Healthcare and banking stocks were the top boosts to the Ftse 100 after China cut a key lending benchmark by a sharper-than-expected 15 basis points to aid a slowing economy.
THG surged 24.5 per cent as it rejected a takeover proposal from two investment groups and saw buyout interest from property tycoon Nick Candy. Data earlier in the day showed British retail sales jumped unexpectedly in April, but the outlook for consumer spending remained resolutely downbeat as the cost-of-living crunch intensifies.
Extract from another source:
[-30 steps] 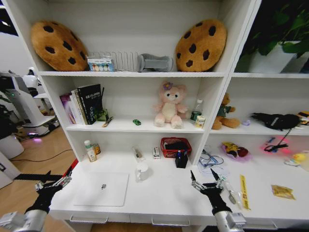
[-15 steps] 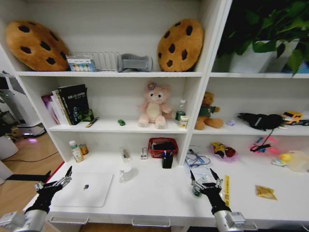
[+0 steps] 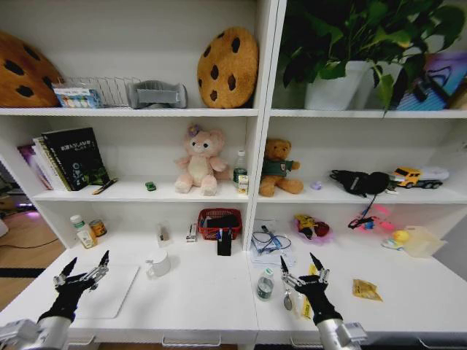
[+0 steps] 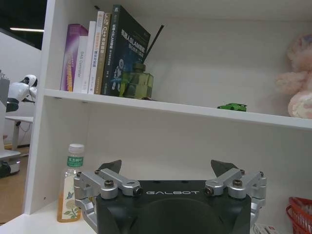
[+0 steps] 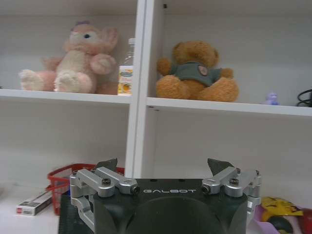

Among other stocks, M&C Saatchi jumped 29.1 per cent after its independent directors agreed a deal to sell the advertising company to consultancy Next Fifteen Communications.
The pan-European Stoxx 600 index rose 0.7 per cent, limiting losses for the week to 0.5 per cent. Data showed a record rise in German producer prices last month, as the Ukraine war pushed up energy costs. In Frankfurt the Dax added 0.7 per cent, while the Cac 40 nudged up 0.2 per cent in Paris.
Luxury stocks took a hit as Richemont slumped 13.1 per cent, after the company struck a cautious note over growth in China after its full-year profit disappointed. Other luxury brands such as Louis Vuitton owner LVMH, Christian Dior and Hugo Boss lost 1.3-2.2 per cent.
The S&P 500 ended the week with a loss of 3 percent, its seventh straight weekly decline. That’s its longest stretch of losses since 2001.
At its lowest point on Friday the index was down 2.3 percent, well below the 3,837 level that serves as the current threshold for a bear market — a symbolically important marker of investor pessimism. But it rallied in the final hour of trading to end up 0.57 points — less than 0.02 percent — at 3901.36.
Deere & Co slid 10 per cent after the heavy equipment maker posted downbeat quarterly revenue. Match Group climbed 4.6 per cent index as Alphabet's Google said it would allow the dating apps maker to offer users a choice in payment systems.
VF, owner of the clothing and footwear brand Vans, gained 4.5 per cent after issuing a strong outlook for its revenue in 2023.